Vert blanc rouge. A Alger, comme dans tout le pays, le drapeau algérien est affiché aux balcons, sur les maillots, les bandeaux, les joues des supporters et des contestataires. On ne saurait les distinguer car la plupart tiennent les mêmes discours. «On va gagner» et «ils vont tous dégager» sont les mantras répétés à souhaits par les fans de football et les manifestants du vendredi. Car en Algérie la politique n'est jamais bien loin du football.
Tout le pays retient son souffle. Les plus excités ont commencé à défiler la veille, drapeaux accrochés aux voitures, klaxons toute la nuit, troublant le sommeil des habitants du centre-ville.
Ils entonnent des chants des supporters mais scandent également des slogans du hirak, le mouvement de protestation né le 22 février et dont les manifestations se sont déroulées majoritairement dans une ambiance festive.
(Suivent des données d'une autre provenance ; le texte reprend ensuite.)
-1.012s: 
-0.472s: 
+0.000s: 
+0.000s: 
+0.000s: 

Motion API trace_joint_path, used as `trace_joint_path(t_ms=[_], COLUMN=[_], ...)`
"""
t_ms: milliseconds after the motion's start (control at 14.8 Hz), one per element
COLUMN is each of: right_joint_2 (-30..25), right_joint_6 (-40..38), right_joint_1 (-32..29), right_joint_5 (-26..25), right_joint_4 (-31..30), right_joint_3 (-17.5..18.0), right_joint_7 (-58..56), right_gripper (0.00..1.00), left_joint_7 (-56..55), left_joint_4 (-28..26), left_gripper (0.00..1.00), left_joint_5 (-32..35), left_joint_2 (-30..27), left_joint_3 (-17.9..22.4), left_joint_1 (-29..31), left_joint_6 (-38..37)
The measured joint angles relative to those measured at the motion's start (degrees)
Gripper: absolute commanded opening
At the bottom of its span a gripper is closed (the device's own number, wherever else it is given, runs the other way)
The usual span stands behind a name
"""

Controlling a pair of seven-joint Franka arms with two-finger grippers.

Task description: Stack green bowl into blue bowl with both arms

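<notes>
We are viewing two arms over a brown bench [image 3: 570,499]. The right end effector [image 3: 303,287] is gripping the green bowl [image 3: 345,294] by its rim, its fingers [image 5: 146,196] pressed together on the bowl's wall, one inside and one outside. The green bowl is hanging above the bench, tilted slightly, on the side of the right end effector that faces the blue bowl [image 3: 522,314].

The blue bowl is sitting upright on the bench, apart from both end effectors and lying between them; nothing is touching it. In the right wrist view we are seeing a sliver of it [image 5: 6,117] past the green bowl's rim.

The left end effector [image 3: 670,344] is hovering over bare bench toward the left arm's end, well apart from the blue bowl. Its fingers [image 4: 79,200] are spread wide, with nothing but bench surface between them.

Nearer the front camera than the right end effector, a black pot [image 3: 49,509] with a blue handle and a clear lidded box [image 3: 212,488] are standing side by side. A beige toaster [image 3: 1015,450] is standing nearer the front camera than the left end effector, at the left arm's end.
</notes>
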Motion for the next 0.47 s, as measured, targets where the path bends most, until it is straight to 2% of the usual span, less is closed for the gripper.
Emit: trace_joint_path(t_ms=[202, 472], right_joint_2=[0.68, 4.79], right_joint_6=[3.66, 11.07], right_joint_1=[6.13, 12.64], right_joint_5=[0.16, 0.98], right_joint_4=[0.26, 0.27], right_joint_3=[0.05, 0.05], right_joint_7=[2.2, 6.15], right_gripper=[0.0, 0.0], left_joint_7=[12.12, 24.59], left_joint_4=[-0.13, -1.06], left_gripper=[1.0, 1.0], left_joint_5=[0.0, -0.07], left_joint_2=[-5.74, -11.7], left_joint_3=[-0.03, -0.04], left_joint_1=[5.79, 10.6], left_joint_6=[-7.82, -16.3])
Foot et politique se mélangent dans ce pays en pleine renaissance dans ces deux domaines.
Le football en Algérie est un sport très populaire. Partout, les enfants et les jeunes le pratiquent, quitte à bricoler, dans les quartiers les plus pauvres, un ballon avec de la paille et du papier journal.
Depuis toujours, la contestation politique s'exprime dans les stades, la foule des supporters défiant les autorités dans les gradins et ce même dans les moments où toute opposition politique était muselée par le pouvoir en place. Le mouvement du 22 février a d'ailleurs été porté par ces supporters. Le chant La Casa del Mouradia dont ont parlé les médias du monde entier, est devenu l'hymne de la contestation aux premiers jours de la mobilisation. Le titre a été inspiré par la série La casa de papel sur Netflix, et la Mouradia est le nom du quartier du siège de la présidence à Alger. Cette chanson décrit la tristesse que procurait à la jeunesse algérienne le système politique algérien des années 2000.
Le président par intérim Abdelkader Bensalah qui devait assurer la transition depuis la démission d'Abdelaziz Bouteflika le 2 avril et jusqu'au 9 juillet est maintenu au pouvoir, sans légitimité constitutionnelle selon ses opposants. Sa présence au Caire auprès des joueurs de l'équipe nationale fait grincer des dents le mouvement de contestation.
Si l'Algérie gagne la coupe d'Afrique, il y a fort à parier que les slogans politiques invitant à changer de système se mêleront aux célèbres «One two three, viva l'Algérie».